The last layer before the man himself was inarguably white. Press Secretary Bob Berg—blond, late thirties, goatee and moustache as fair as his skin, and that fair enough to wash right out in the glare of the TV strobe lights under which he lived—briefed Young before press conferences, read statements to the media on those not infrequent occasions when the mayor chose not to present himself for grilling and the inevitable display of temper, and stood sentry on the rainbow bridge to Asgard when the last of the less intransigent barriers had been breached. When Young elected not to be available, this mild, humorless man attired as often as not in his casual and distinctly non-urban tweed sportcoat with patch lapels was as close as anyone, senator or shop steward, ever came.

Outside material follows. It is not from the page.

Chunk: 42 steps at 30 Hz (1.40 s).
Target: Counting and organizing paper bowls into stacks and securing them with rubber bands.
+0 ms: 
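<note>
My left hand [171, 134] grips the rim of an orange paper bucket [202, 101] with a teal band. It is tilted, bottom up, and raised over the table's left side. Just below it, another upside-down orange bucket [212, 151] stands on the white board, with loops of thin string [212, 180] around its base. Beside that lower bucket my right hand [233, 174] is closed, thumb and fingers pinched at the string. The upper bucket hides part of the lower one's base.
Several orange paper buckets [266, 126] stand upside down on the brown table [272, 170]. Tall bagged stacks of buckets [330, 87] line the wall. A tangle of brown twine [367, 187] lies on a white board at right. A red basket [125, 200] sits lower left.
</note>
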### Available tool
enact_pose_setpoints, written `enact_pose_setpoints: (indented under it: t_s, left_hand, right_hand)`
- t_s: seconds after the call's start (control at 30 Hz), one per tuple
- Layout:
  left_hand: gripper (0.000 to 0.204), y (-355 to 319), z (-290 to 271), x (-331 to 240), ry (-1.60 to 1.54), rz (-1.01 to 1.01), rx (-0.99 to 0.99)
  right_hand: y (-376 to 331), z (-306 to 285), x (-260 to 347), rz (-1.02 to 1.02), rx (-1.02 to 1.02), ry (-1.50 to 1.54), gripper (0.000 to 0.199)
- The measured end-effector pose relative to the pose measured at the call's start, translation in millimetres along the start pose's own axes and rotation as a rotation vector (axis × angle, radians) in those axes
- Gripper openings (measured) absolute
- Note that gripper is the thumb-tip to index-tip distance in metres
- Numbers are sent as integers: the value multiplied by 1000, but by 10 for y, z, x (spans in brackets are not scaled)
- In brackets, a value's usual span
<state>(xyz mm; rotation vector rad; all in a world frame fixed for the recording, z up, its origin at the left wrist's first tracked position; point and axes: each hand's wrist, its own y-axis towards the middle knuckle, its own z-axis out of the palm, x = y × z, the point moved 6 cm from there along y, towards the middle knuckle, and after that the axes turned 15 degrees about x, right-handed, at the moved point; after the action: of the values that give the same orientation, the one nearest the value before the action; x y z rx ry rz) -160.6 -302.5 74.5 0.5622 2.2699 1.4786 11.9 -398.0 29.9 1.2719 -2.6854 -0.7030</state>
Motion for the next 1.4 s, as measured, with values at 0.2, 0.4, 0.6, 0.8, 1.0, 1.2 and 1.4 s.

At that it was a long trip, and after four days of listening to recorded music over the telephone and reading magazines in beige waiting rooms equipped with matching receptionists downtown, Doc considered that the mayor’s press secretary was as hard to get an interview with as most mayors. On the morning of the fifth day, while studying the brushstrokes in an abstract painting in the reception room outside the office of an assistant drain commissioner or something to whom Doc had been directed by an even more obscure official whose name and tide he’d forgotten, he heard his name called and turned to face Bob Berg.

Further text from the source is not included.